The simplest, not the only
Here is the part that matters for keeping the argument honest. Every step above chose a family, and every choice has siblings that satisfy the same assumption. Diminishing returns on R is satisfied by a logarithm, a square root, and a saturating sigmoid alike. Compounding on K is satisfied by any exponent above one, and by other accelerating curves besides. Gap-closing by G could be linear or gently curved. The assumptions pin down the shape — rising-and-flattening, accelerating, gap-proportional — not the exact function.

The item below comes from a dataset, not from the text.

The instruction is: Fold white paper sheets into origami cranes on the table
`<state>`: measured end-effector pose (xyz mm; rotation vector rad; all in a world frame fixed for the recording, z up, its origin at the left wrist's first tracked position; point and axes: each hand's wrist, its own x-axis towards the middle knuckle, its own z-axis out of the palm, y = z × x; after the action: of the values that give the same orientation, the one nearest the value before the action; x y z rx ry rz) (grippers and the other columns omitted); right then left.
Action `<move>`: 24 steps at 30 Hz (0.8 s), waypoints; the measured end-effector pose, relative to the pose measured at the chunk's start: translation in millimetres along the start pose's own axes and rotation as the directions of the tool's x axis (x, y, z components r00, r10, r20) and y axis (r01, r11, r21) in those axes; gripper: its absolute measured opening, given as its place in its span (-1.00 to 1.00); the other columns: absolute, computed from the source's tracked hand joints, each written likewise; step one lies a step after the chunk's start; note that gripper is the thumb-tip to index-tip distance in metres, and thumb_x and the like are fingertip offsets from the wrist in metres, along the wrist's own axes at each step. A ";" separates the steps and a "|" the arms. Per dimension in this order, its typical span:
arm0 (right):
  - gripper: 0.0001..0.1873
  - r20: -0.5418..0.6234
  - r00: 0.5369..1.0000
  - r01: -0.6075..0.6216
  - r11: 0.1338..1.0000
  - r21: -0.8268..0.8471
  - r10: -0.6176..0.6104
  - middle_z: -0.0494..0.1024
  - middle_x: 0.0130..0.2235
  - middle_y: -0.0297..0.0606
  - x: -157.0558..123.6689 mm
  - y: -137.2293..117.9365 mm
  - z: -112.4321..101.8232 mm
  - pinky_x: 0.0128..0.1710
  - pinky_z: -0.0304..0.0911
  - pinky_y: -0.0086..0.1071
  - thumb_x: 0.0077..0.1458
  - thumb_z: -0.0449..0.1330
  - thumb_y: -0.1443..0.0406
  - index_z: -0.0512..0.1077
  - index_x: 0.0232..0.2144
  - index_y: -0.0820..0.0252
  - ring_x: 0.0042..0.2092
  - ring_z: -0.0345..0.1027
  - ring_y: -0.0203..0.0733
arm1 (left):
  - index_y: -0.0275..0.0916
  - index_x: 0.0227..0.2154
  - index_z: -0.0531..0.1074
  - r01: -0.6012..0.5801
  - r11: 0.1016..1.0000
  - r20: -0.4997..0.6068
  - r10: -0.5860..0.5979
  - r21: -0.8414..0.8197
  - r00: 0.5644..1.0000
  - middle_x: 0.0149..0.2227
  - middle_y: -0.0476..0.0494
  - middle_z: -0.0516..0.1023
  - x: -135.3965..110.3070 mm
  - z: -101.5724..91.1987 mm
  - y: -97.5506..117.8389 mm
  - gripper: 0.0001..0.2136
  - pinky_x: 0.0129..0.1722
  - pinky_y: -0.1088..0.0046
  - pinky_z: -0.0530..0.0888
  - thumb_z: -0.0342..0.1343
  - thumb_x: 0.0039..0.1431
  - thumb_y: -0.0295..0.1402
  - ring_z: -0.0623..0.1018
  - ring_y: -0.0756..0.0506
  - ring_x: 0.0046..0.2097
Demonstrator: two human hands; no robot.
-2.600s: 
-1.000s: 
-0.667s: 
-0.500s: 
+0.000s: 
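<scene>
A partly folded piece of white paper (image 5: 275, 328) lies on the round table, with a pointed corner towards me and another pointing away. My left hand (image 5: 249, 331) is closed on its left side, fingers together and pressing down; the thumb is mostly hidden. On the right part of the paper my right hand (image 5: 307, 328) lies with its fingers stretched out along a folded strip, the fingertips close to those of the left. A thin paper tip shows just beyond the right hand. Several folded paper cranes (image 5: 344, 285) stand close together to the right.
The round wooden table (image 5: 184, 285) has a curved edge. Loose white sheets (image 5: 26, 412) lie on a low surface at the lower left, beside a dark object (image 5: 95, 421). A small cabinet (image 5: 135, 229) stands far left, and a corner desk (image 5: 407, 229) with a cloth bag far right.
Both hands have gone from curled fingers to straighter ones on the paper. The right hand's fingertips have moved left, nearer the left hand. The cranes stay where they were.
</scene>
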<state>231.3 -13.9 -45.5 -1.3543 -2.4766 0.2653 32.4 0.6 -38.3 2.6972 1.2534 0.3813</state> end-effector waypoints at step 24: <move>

So the equation is best read as one member of a family: the simplest curves that respect three qualitative commitments. What would settle the specific forms is not more argument but measurement — fitting the family to matched tasks where R, K, and G are varied and Q is scored, and seeing which member the data prefers. That is why the parent framework labels the functional forms an assumption (A4) rather than a result, and why we would rather concede the exact curves now than defend them prematurely. The contribution the framework is making is not “β equals some number.” It is the prior claim that R, K, and G are separable factors worth measuring at all.
- Multiplicative combination
- Reasoning and knowledge combine as a product, not a sum, because a severe deficiency in either strongly suppresses quality. A modeling choice about interaction — an empirical fit may add a small baseline or residual term.
- Knowledge sufficiency (K)
- Not corpus size or context volume, but the accurate, relevant, retrievable knowledge available to the task. The compounding claim holds for usable knowledge, not raw documents.
- Diminishing marginal return
- Each added unit of R is worth less than the last (f″ < 0). That alone does not pick a curve; choosing the simplest inverse-linear schedule is what yields a logarithm.
- Increasing marginal return
- Each added unit of usable K is worth more than the last — the assumption that forces a power law with exponent above one.
- Gap-proportional amplification
- Structure closes a fraction of the distance to the ceiling, so it helps weaker systems more — the assumption behind the linear (1−R), (1−K) terms.
- Closure ceiling (λ)
- The clean form lets G = 1 close the gap fully; in practice structure lifts a weak base rather than replacing it, so calibration would likely cap the gap-closing term below 1.
- Candidate family
- The assumptions fix the qualitative shape, not the exact function; the specific curves are to be fit to data, not asserted.